Все, кого мы привозили в Норильск, бывали в мемориальном комплексе «Норильская Голгофа», видели гулаговские места, после чего становились патриотами этого города.

В Красноярск ездили тоже с большим удовольствием. Люди открывают для себя страну, когда видят, какое количество людей приходит на книжную ярмарку. Например, в этом году ее посетило 55 тысяч человек. Все эти разговоры «народ не читает», «ни к чему не готово общество» — они абсолютно лишены всяких оснований. Я когда слышу такое, то говорю: «Прежде чем делать такие выводы, давайте сначала книги довезем до регионов, а потом решим, кто к чему готов».

 

Если в город 20 лет не приезжали театры, то какое вы можете требовать знание современного театра от людей, которые не видели ничего с советских времен? Колоссальный ресурс территории становится понятен, когда ты начинаешь с людьми работать, знакомиться и когда возникают какие-то человеческие связи.

 

О публичных лекциях

 

— Я с большой симпатией отношусь к тем интеллектуалам, которые занимаются просветительской деятельностью. Считаю — это миссия современного интеллектуала. Многие проблемы, с которыми мы сейчас сталкиваемся, связаны с тем, что последние 20 лет были все условия для трансляции новых смыслов и идей в общество, но наша интеллектуальная среда, к сожалению, мало этим пользовалась. Наше очень не демократическое, несмотря на все его декларации, общество связано с тем, что люди академического труда, особенно гуманитарии, почему-то считали: их задача сидеть в «башне из слоновой кости», писать очень важные диссертации. Те замечательные исключения, что у нас были, только подтверждали это правило. Когда Юрий Михайлович Лотман читал свои лекции по телевидению, многие его порицали, мол, великий ученый занимается ерундой, в ящике для идиотов лекции читает. Недавно те записи показывали, я случайно увидела и не смогла оторваться от экрана! Прошло много лет. И картинка советская, то есть, просто немолодой человек сидит, и мы видим «говорящую голову». Но невозможно не слушать, поразительное притяжение личности! Натан Эйдельман, историк, считал своей миссией ездить по стране читать, выступать.
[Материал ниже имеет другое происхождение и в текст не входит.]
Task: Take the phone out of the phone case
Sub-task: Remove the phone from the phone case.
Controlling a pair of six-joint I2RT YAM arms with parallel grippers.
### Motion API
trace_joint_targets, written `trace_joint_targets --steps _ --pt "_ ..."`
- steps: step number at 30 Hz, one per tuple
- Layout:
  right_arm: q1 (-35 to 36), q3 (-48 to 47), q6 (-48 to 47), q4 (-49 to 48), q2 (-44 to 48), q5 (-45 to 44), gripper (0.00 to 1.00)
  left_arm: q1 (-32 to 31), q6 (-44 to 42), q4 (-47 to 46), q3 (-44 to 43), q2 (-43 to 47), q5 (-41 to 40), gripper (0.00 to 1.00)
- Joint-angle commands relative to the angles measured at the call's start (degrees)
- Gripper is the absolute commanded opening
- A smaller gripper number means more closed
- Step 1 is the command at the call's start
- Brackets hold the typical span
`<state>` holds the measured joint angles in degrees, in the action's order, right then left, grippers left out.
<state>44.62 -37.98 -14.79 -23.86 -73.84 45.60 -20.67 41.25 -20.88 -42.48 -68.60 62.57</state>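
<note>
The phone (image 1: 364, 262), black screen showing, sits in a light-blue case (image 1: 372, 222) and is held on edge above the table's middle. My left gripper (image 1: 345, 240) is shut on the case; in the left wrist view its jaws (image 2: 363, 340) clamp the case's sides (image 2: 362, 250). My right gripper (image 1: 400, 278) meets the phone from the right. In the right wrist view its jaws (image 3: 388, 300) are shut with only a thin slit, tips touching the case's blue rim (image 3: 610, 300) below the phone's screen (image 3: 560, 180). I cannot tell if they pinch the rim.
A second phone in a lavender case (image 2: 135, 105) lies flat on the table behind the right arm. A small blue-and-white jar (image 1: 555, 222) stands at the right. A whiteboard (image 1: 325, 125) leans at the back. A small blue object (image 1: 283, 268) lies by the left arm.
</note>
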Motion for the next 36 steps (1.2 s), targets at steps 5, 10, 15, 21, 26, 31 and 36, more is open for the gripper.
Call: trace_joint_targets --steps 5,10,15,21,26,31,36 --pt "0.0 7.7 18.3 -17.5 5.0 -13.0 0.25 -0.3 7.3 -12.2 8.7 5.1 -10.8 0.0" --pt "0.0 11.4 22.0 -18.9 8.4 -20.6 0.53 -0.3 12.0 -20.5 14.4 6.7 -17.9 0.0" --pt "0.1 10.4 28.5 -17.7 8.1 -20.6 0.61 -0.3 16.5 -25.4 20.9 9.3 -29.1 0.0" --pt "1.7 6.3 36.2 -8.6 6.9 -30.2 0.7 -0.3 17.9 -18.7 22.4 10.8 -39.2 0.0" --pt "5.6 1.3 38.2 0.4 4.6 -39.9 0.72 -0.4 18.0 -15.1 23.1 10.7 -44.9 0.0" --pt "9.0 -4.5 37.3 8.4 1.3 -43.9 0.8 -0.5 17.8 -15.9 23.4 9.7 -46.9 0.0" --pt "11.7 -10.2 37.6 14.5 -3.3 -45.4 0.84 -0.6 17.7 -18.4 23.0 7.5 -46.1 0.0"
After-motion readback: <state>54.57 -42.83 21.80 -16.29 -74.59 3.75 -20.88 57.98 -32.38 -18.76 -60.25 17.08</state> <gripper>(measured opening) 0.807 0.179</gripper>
Сегодня писатель Дмитрий Быков проводит публичные лекции, и, считаю, это замечательное дело. Лучше, чем переругиваться в фейсбуках, ходить в школы, создавать клубы, читать лекции. Впрочем, это уже происходит, не знаю, как в Томске, но в Москве я вижу огромное количество дискуссионных клубов разного типа, где люди обсуждают важные проблемы. Это хороший признак, значит, общество пытается разобраться в ситуации, пробиться через толщу лжи.
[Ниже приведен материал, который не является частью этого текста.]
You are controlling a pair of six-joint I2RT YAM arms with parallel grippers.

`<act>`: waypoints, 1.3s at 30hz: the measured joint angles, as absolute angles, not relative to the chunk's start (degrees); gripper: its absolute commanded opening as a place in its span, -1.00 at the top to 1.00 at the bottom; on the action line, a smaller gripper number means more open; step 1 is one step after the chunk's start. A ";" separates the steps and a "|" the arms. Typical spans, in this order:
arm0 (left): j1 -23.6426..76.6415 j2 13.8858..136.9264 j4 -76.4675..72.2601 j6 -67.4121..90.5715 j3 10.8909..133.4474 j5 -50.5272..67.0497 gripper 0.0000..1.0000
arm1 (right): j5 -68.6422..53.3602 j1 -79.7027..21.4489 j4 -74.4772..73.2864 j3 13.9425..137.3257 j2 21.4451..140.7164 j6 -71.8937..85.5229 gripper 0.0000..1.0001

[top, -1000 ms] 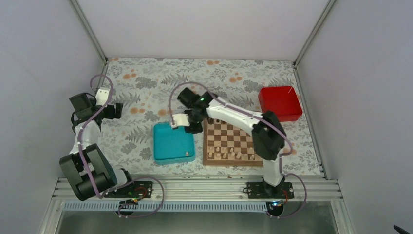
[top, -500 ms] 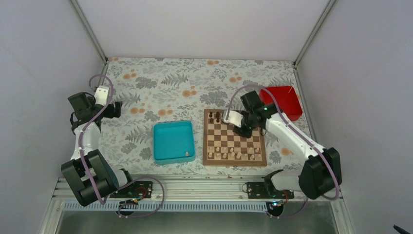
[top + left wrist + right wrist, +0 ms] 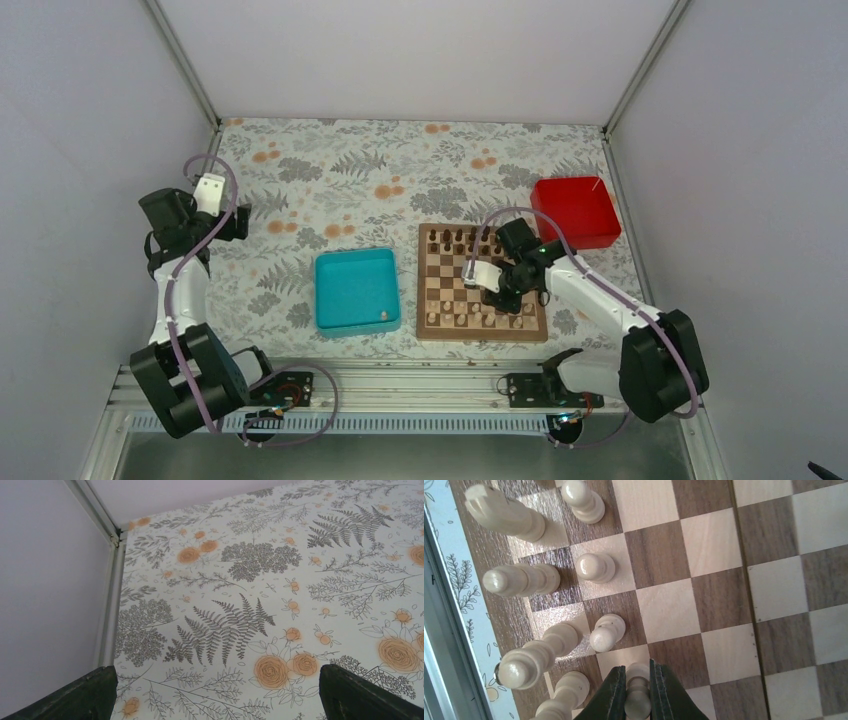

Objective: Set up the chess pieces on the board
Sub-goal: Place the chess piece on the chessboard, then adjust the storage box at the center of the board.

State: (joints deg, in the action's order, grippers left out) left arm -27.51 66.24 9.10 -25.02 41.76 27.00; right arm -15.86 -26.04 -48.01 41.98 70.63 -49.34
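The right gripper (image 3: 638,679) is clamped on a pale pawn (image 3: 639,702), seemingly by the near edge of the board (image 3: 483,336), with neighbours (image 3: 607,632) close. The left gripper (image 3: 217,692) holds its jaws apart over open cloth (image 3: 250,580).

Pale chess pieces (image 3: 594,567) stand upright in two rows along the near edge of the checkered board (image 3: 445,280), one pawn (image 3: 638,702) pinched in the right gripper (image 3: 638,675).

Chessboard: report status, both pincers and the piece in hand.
Left pincer open, off the board. Right pincer shut on pale piece, over the board beside placed pawns. Nothing blocking.
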 measured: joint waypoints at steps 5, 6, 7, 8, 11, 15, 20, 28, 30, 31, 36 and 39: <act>-27.51 65.76 9.13 -25.06 41.71 26.48 -1.00 | -16.03 -26.04 -47.59 41.19 71.72 -50.28 0.78; -27.51 65.80 9.10 -25.06 41.69 26.48 -1.00 | -16.03 -26.04 -47.62 41.19 71.75 -50.41 0.78; -27.51 65.89 9.10 -25.06 41.69 26.48 -1.00 | -16.01 -26.04 -47.57 41.19 71.75 -50.57 0.78; -27.51 66.00 9.10 -25.06 41.69 26.46 -1.00 | -16.01 -26.04 -47.55 41.19 71.75 -50.70 0.78; -27.51 66.32 9.13 -25.08 41.69 26.46 -1.00 | -16.01 -26.04 -47.55 41.19 71.79 -50.85 0.78; -27.51 66.32 9.13 -25.08 41.69 26.48 -1.00 | -15.86 -26.04 -47.44 41.19 73.08 -50.92 0.78; -27.51 66.43 9.10 -25.08 41.69 26.52 -1.00 | -15.81 -26.02 -47.13 41.32 74.54 -50.89 0.77; -27.51 67.16 9.13 -25.10 41.67 26.55 -1.00 | -15.55 -25.78 -47.33 42.33 75.85 -50.96 0.47; -27.51 67.16 9.10 -25.10 41.67 26.57 -1.00 | -15.27 -25.78 -48.14 43.33 75.85 -50.85 0.39; -27.51 67.16 9.13 -25.10 41.67 26.57 -1.00 | -15.14 -25.78 -48.97 44.42 75.81 -50.96 0.35; -27.51 67.16 9.13 -25.15 41.67 27.24 -1.00 | -14.20 -25.78 -53.45 52.93 75.09 -50.81 0.18; -27.07 67.18 9.17 -25.54 41.67 27.66 -1.00 | -13.89 -26.35 -56.31 59.64 74.04 -50.59 0.15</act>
Важно, что такие площадки не требуют огромных вложений, это же не театр открывать! Можно сделать дискуссионный клуб на базе кафе или библиотеки. Купить чай, сушки — для этого не нужны Саввы Морозовы.

 

У нас за последние десятилетия сложились странные представления о соотношении денег и качества культуры. Нужны не гигантские деньги, а правильное формулирование и понимание задач.

 

10 лет я работаю в Фонде, и это помогло мне понять: количество средств не гарантирует качество проекта. Это не банковское дело, где объемы вложений определяют эффективность. Дискуссионные клубы, куда я хожу (а меня часто приглашают), не стоят ничего, люди только скидываются на чай и кофе. Здесь нужно правильное формулирование потребностей. Если кого-то приглашать из других городов, то, конечно, небольшие деньги потребуются, но точно не миллионы.

 

О политике

 

Для меня это очень ценный опыт, он в каком-то смысле продолжается. У меня было несколько ступеней опыта. Сначала я из кабинетного ученого превратилась в издателя, что тоже политика. Это мне дало возможность посмотреть на то, что я делала раньше и на миссию ученого с другой стороны. Следующим важным этапом было вхождение в общественную жизнь, появление благотворительного Фонда. Оно позволило мне увидеть общество с другой стороны. Политическая деятельность в рамках партии («Гражданская платформа» — прим.ред) была продолжением работы с Фондом. Я стала удивительным оптимистом! До хрипоты спорила со своими коллегами, в основном снобами (профессия такая). Говорила, что мы не знаем нашего общества, не хотим видеть «точки роста», которые существуют и колоссальный ресурс возможностей, потому, что питаемся высосанными из пальца теориями о том «каким должно быть общество».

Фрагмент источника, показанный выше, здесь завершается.